ASCO GU is an annual symposium where doctors and members of the cancer community gather from around the world to discuss the latest and greatest in research for Genitourinary (GU) Cancers – which includes kidney cancer. KCCure was honored to be included, along with many other valued advocacy organizations, representing the patient voice.
While past years have focused heavily on the new immunotherapy treatments, two significant areas were the focus at this year’s conference: adjuvant treatment of kidney cancer and new combination treatments.
Adjuvant Treatment of Kidney Cancer
What is adjuvant treatment? In other cancers, patients often are treated with chemotherapy, hormone therapy or radiation after surgery to keep the cancer from coming back. That treatment is called adjuvant therapy.
Many kidney cancer patients are surprised to learn that they don’t need to undergo any chemotherapy or radiation after having a nephrectomy. While it’s often discussed by doctors as an advantage, the reality is that we simply haven’t found any treatments that successfully work this way for kidney cancer.
After decades of research and countless negative trials, a newly concluded trial called the S-TRAC trial showed that using Sutent for one year after surgery may help decrease the chances of cancer recurrence for some patients. The data is controversial because it differs from previous trials that used similar treatments. Nonetheless, it has everyone in the cancer community talking about adjuvant treatment – and that’s positive for patients. Interested in learning more about the discussions on adjuvant therapy?
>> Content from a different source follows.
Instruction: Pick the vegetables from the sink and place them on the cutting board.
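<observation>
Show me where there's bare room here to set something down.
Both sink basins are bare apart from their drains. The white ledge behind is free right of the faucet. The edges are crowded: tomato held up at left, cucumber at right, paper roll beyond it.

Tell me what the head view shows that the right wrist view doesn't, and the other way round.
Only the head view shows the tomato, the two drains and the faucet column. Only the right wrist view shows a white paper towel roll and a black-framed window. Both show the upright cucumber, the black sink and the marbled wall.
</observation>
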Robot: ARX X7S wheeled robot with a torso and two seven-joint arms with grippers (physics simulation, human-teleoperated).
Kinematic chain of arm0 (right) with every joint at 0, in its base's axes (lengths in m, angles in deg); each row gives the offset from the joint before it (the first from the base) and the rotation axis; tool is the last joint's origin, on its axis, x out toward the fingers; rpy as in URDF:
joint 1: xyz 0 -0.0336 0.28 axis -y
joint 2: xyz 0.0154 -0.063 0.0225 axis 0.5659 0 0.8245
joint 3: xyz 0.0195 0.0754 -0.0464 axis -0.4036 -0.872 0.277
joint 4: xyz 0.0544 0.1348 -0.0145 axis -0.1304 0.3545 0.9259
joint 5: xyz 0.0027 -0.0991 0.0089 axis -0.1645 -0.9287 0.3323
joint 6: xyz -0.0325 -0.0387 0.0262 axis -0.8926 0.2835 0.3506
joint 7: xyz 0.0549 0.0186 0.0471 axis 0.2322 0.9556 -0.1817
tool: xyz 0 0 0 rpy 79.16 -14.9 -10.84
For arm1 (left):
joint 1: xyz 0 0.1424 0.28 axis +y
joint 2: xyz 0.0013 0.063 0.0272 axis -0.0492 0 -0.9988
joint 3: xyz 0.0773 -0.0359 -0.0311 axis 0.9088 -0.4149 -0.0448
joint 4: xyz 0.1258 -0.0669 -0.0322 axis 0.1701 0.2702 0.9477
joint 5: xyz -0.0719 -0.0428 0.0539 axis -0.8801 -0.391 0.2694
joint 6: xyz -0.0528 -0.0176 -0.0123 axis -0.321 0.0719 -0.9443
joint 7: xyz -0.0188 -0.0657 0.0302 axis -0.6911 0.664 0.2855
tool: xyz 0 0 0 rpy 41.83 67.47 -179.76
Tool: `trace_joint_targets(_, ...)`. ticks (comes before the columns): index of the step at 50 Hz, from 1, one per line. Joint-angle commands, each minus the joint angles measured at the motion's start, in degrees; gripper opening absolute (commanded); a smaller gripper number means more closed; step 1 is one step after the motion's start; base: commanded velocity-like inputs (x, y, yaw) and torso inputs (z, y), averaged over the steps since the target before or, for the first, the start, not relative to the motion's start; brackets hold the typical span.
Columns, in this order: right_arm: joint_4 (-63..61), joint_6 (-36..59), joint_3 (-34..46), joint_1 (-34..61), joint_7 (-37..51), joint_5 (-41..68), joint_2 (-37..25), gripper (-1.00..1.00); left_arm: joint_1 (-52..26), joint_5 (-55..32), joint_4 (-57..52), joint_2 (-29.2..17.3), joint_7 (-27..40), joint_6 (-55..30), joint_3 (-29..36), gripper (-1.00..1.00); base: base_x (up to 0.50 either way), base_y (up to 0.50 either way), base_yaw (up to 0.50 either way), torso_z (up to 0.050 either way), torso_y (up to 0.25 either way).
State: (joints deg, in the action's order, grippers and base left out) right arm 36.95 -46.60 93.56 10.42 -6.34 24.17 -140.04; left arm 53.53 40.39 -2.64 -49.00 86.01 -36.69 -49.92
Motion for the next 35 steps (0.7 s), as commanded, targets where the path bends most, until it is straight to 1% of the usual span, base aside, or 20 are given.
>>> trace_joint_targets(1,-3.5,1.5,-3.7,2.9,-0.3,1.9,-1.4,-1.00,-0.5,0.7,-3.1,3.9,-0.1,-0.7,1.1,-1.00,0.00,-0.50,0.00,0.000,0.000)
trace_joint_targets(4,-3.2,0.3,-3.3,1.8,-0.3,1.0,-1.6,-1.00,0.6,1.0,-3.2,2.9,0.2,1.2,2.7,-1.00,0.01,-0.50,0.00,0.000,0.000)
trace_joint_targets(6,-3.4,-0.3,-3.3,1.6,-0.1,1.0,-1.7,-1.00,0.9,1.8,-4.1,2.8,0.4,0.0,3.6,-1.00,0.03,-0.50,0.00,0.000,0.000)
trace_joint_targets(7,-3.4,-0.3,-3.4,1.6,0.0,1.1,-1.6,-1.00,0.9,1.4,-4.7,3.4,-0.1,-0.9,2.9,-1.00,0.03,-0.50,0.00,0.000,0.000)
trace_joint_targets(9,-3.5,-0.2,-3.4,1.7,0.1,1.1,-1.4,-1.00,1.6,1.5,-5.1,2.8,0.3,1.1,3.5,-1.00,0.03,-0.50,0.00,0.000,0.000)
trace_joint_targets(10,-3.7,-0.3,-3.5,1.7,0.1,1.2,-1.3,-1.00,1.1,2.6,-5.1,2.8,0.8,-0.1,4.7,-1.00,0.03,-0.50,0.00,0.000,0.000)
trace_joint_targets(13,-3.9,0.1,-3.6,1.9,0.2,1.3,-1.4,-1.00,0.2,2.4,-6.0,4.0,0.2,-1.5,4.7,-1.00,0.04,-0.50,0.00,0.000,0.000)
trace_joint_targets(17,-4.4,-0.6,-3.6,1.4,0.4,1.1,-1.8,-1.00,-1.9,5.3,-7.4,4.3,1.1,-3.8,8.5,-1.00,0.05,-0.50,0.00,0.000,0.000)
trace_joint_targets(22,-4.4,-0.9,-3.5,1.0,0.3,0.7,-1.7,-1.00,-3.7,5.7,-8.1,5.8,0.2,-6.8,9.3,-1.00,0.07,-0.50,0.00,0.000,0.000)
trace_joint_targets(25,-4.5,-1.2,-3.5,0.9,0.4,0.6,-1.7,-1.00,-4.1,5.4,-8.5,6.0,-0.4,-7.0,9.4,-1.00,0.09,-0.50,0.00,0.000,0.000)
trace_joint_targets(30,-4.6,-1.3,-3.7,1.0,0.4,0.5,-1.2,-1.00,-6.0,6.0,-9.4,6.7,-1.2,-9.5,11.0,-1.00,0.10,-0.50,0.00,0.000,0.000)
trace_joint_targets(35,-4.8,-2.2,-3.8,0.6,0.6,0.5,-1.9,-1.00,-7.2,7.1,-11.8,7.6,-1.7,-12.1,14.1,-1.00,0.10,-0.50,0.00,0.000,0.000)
Click here to read all about it!
Combination Treatments for Kidney Cancer
Many of us are familiar with the new immunotherapy treatments and clinical trials that are now available for kidney cancer, especially Opdivo (Nivolumab) and Keytruda (Pembrolizumab). (If your head is already spinning, check out our previous post explaining drug names.) This year, there was a lot of buzz around a trial that combines two drugs that are equally difficult to pronounce: Atezolizumab (Atizo) and Bevucizumab (Bev).
Bev, also known by the brand name Avastin, has been FDA approved for treating kidney cancer for many years and works to block VEGF. Atezo, is a checkpoint inhibitor, that’s designed to harness the immune system to attack cancer. Trials in the past that focused on combining immunotherapies with targeted therapies haven’t shown promise. However, a newly completed phase 2 trial showed that there could be efficacy using these drugs in combination. More research is needed to know whether this is really a breakthrough. Nonetheless, the data is promising enough to warrant a phase 3 trial of the two drugs. Want to learn more about Atizo and Bev? Check out some of the data that was presented at ASCO GU here.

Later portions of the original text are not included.